▶ [Material shown]
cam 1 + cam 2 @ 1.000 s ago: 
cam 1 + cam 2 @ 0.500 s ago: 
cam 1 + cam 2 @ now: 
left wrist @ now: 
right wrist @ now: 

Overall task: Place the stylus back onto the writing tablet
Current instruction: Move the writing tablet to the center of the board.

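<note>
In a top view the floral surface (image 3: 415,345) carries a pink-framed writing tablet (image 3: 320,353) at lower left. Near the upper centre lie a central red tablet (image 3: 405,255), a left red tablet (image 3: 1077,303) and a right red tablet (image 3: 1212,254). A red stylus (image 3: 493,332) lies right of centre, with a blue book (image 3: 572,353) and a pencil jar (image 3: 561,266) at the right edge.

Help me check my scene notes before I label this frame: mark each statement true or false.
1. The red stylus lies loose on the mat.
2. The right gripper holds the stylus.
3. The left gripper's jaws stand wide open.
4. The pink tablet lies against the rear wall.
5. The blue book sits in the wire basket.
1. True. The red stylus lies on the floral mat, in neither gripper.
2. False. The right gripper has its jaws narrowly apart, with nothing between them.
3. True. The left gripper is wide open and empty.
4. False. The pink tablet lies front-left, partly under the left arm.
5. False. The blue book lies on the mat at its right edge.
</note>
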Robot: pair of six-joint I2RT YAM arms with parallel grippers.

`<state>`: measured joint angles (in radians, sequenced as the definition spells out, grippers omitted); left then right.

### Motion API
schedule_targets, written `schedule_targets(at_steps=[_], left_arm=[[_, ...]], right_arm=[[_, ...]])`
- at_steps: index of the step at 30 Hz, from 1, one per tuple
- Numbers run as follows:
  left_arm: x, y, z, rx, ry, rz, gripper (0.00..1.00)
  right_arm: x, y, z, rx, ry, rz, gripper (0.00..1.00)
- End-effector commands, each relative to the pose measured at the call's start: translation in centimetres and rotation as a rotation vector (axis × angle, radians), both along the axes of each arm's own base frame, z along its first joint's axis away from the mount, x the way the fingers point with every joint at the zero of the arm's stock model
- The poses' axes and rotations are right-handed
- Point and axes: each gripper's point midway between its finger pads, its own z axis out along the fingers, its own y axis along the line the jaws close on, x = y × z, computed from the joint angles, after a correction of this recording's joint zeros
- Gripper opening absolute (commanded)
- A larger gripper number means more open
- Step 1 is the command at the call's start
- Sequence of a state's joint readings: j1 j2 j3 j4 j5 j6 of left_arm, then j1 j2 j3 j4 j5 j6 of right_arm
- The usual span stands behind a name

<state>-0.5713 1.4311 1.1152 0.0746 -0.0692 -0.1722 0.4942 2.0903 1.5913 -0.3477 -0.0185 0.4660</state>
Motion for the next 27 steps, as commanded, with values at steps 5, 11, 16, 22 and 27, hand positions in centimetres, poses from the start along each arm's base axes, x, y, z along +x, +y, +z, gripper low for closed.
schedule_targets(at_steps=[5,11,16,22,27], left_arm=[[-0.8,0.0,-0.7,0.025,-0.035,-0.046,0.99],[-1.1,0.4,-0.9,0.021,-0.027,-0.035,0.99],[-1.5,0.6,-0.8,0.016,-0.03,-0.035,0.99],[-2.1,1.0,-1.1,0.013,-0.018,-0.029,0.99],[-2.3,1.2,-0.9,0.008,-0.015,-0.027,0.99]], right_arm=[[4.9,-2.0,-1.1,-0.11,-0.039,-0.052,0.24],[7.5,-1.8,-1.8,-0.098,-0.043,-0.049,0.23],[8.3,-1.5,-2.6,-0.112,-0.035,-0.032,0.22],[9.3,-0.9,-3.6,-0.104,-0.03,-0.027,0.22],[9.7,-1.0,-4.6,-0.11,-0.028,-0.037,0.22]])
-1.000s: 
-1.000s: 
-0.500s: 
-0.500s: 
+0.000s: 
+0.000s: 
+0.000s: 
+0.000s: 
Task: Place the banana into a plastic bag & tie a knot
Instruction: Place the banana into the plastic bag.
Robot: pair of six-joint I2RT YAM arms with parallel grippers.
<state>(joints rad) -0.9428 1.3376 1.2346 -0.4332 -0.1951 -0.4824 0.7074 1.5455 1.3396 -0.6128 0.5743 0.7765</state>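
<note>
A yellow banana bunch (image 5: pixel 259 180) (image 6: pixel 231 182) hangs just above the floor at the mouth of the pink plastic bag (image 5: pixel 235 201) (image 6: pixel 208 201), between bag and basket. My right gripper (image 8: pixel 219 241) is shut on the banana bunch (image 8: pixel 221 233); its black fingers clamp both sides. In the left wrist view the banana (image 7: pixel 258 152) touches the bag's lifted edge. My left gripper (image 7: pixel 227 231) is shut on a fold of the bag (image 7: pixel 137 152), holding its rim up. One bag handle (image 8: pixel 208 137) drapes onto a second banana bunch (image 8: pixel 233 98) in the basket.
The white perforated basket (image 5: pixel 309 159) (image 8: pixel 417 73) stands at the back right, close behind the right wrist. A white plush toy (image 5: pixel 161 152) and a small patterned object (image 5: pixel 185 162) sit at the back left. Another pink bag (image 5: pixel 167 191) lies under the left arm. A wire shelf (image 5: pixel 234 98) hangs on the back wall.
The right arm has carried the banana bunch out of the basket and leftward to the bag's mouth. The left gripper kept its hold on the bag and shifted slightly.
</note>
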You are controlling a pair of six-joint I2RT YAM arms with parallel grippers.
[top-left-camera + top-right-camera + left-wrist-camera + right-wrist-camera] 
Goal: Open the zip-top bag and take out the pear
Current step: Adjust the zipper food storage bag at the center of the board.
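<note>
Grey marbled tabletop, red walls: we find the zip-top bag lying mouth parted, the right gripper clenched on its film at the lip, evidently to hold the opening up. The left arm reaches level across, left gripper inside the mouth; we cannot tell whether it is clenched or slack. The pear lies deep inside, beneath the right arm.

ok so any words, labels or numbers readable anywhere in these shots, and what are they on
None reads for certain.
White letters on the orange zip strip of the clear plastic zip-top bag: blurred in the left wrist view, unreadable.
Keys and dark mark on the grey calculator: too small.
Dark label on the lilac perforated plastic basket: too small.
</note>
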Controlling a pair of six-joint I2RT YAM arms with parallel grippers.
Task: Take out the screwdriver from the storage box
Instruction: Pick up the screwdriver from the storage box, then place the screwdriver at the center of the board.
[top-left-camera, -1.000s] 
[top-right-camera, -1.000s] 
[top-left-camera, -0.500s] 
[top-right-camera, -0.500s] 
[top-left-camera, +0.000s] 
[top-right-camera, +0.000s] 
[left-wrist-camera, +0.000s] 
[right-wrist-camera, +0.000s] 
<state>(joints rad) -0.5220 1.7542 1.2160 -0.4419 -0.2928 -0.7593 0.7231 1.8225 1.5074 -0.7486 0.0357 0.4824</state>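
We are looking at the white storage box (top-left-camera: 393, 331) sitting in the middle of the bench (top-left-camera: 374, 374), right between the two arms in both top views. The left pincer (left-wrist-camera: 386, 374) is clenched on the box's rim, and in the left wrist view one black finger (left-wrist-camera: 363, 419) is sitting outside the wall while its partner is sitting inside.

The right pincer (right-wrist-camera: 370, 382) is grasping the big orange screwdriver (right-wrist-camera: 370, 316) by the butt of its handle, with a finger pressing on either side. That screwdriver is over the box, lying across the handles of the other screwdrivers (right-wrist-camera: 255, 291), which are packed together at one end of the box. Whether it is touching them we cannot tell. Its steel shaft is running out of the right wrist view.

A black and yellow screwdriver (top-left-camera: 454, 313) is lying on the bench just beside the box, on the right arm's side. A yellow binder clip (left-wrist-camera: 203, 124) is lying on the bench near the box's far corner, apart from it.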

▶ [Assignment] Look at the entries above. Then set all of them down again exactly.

▶ [Task answer]
cam 1 + cam 2 @ 1.000 s ago: 
cam 1 + cam 2 @ 0.500 s ago: 
cam 1 + cam 2 @ now: 
left wrist @ now: 
right wrist @ now: 

Overall task: Place the stylus back onto the writing tablet
Current instruction: Move the writing tablet to the center of the board.

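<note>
In a top view the floral surface (image 3: 415,345) carries a pink-framed writing tablet (image 3: 320,353) at lower left. Near the upper centre lie a central red tablet (image 3: 405,255), a left red tablet (image 3: 1077,303) and a right red tablet (image 3: 1212,254). A red stylus (image 3: 493,332) lies right of centre, with a blue book (image 3: 572,353) and a pencil jar (image 3: 561,266) at the right edge.

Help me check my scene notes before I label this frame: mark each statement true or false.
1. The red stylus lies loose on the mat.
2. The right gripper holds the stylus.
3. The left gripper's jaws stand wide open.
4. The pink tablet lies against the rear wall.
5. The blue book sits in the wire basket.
1. True. The red stylus lies on the floral mat, in neither gripper.
2. False. The right gripper has its jaws narrowly apart, with nothing between them.
3. True. The left gripper is wide open and empty.
4. False. The pink tablet lies front-left, partly under the left arm.
5. False. The blue book lies on the mat at its right edge.
</note>
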Robot: pair of six-joint I2RT YAM arms with parallel grippers.

`<state>`: measured joint angles (in radians, sequenced as the definition spells out, grippers omitted); left then right.

### Motion API
schedule_targets, written `schedule_targets(at_steps=[_], left_arm=[[_, ...]], right_arm=[[_, ...]])`
- at_steps: index of the step at 30 Hz, from 1, one per tuple
- Numbers run as follows:
  left_arm: x, y, z, rx, ry, rz, gripper (0.00..1.00)
  right_arm: x, y, z, rx, ry, rz, gripper (0.00..1.00)
- End-effector commands, each relative to the pose measured at the call's start: translation in centimetres and rotation as a rotation vector (axis × angle, radians), both along the axes of each arm's own base frame, z along its first joint's axis away from the mount, x the way the fingers point with every joint at the zero of the arm's stock model
- The poses' axes and rotations are right-handed
- Point and axes: each gripper's point midway between its finger pads, its own z axis out along the fingers, its own y axis along the line the jaws close on, x = y × z, computed from the joint angles, after a correction of this recording's joint zeros
- Gripper opening absolute (commanded)
- A larger gripper number means more open
- Step 1 is the command at the call's start
- Sequence of a state's joint readings: j1 j2 j3 j4 j5 j6 of left_arm, then j1 j2 j3 j4 j5 j6 of right_arm
- The usual span stands behind a name

<state>-0.5713 1.4311 1.1152 0.0746 -0.0692 -0.1722 0.4942 2.0903 1.5913 -0.3477 -0.0185 0.4660</state>
Motion for the next 27 steps, as commanded, with values at steps 5, 11, 16, 22 and 27, hand positions in centimetres, poses from the start along each arm's base axes, x, y, z along +x, +y, +z, gripper low for closed.
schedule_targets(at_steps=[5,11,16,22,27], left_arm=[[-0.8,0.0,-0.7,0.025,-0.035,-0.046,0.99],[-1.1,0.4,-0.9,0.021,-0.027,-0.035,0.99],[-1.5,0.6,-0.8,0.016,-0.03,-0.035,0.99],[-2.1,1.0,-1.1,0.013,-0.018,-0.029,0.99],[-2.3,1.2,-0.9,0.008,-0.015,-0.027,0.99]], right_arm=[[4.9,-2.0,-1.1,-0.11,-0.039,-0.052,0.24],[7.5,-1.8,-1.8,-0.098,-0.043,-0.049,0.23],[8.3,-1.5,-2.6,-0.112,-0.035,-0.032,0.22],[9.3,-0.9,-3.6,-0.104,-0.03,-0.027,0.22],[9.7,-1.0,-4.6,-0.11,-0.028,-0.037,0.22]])
-1.000s: 
-1.000s: 
-0.500s: 
-0.500s: 
+0.000s: 
+0.000s: 
+0.000s: 
+0.000s: 
Task: Place the banana into a plastic bag & tie a knot
Instruction: Place the banana into the plastic bag.
Robot: pair of six-joint I2RT YAM arms with parallel grippers.
<state>(joints rad) -0.9428 1.3376 1.2346 -0.4332 -0.1951 -0.4824 0.7074 1.5455 1.3396 -0.6128 0.5743 0.7765</state>
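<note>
A yellow banana bunch (image 5: pixel 259 180) (image 6: pixel 231 182) hangs just above the floor at the mouth of the pink plastic bag (image 5: pixel 235 201) (image 6: pixel 208 201), between bag and basket. My right gripper (image 8: pixel 219 241) is shut on the banana bunch (image 8: pixel 221 233); its black fingers clamp both sides. In the left wrist view the banana (image 7: pixel 258 152) touches the bag's lifted edge. My left gripper (image 7: pixel 227 231) is shut on a fold of the bag (image 7: pixel 137 152), holding its rim up. One bag handle (image 8: pixel 208 137) drapes onto a second banana bunch (image 8: pixel 233 98) in the basket.
The white perforated basket (image 5: pixel 309 159) (image 8: pixel 417 73) stands at the back right, close behind the right wrist. A white plush toy (image 5: pixel 161 152) and a small patterned object (image 5: pixel 185 162) sit at the back left. Another pink bag (image 5: pixel 167 191) lies under the left arm. A wire shelf (image 5: pixel 234 98) hangs on the back wall.
The right arm has carried the banana bunch out of the basket and leftward to the bag's mouth. The left gripper kept its hold on the bag and shifted slightly.
</note>
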You are controlling a pair of six-joint I2RT YAM arms with parallel grippers.
[top-left-camera + top-right-camera + left-wrist-camera + right-wrist-camera] 
Goal: Open the zip-top bag and take out the pear
Current step: Adjust the zipper food storage bag at the center of the board.
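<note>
Grey marbled tabletop, red walls: we find the zip-top bag lying mouth parted, the right gripper clenched on its film at the lip, evidently to hold the opening up. The left arm reaches level across, left gripper inside the mouth; we cannot tell whether it is clenched or slack. The pear lies deep inside, beneath the right arm.

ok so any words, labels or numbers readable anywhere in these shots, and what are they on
None reads for certain.
White letters on the orange zip strip of the clear plastic zip-top bag: blurred in the left wrist view, unreadable.
Keys and dark mark on the grey calculator: too small.
Dark label on the lilac perforated plastic basket: too small.
</note>
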Controlling a pair of six-joint I2RT YAM arms with parallel grippers.
Task: Take out the screwdriver from the storage box
Instruction: Pick up the screwdriver from the storage box, then place the screwdriver at the center of the board.
[top-left-camera, -1.000s] 
[top-right-camera, -1.000s] 
[top-left-camera, -0.500s] 
[top-right-camera, -0.500s] 
[top-left-camera, +0.000s] 
[top-right-camera, +0.000s] 
[left-wrist-camera, +0.000s] 
[right-wrist-camera, +0.000s] 
<state>(joints rad) -0.5220 1.7542 1.2160 -0.4419 -0.2928 -0.7593 0.7231 1.8225 1.5074 -0.7486 0.0357 0.4824</state>
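We are looking at the white storage box (top-left-camera: 393, 331) sitting in the middle of the bench (top-left-camera: 374, 374), right between the two arms in both top views. The left pincer (left-wrist-camera: 386, 374) is clenched on the box's rim, and in the left wrist view one black finger (left-wrist-camera: 363, 419) is sitting outside the wall while its partner is sitting inside.

The right pincer (right-wrist-camera: 370, 382) is grasping the big orange screwdriver (right-wrist-camera: 370, 316) by the butt of its handle, with a finger pressing on either side. That screwdriver is over the box, lying across the handles of the other screwdrivers (right-wrist-camera: 255, 291), which are packed together at one end of the box. Whether it is touching them we cannot tell. Its steel shaft is running out of the right wrist view.

A black and yellow screwdriver (top-left-camera: 454, 313) is lying on the bench just beside the box, on the right arm's side. A yellow binder clip (left-wrist-camera: 203, 124) is lying on the bench near the box's far corner, apart from it.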

None of the exercise remains to be done.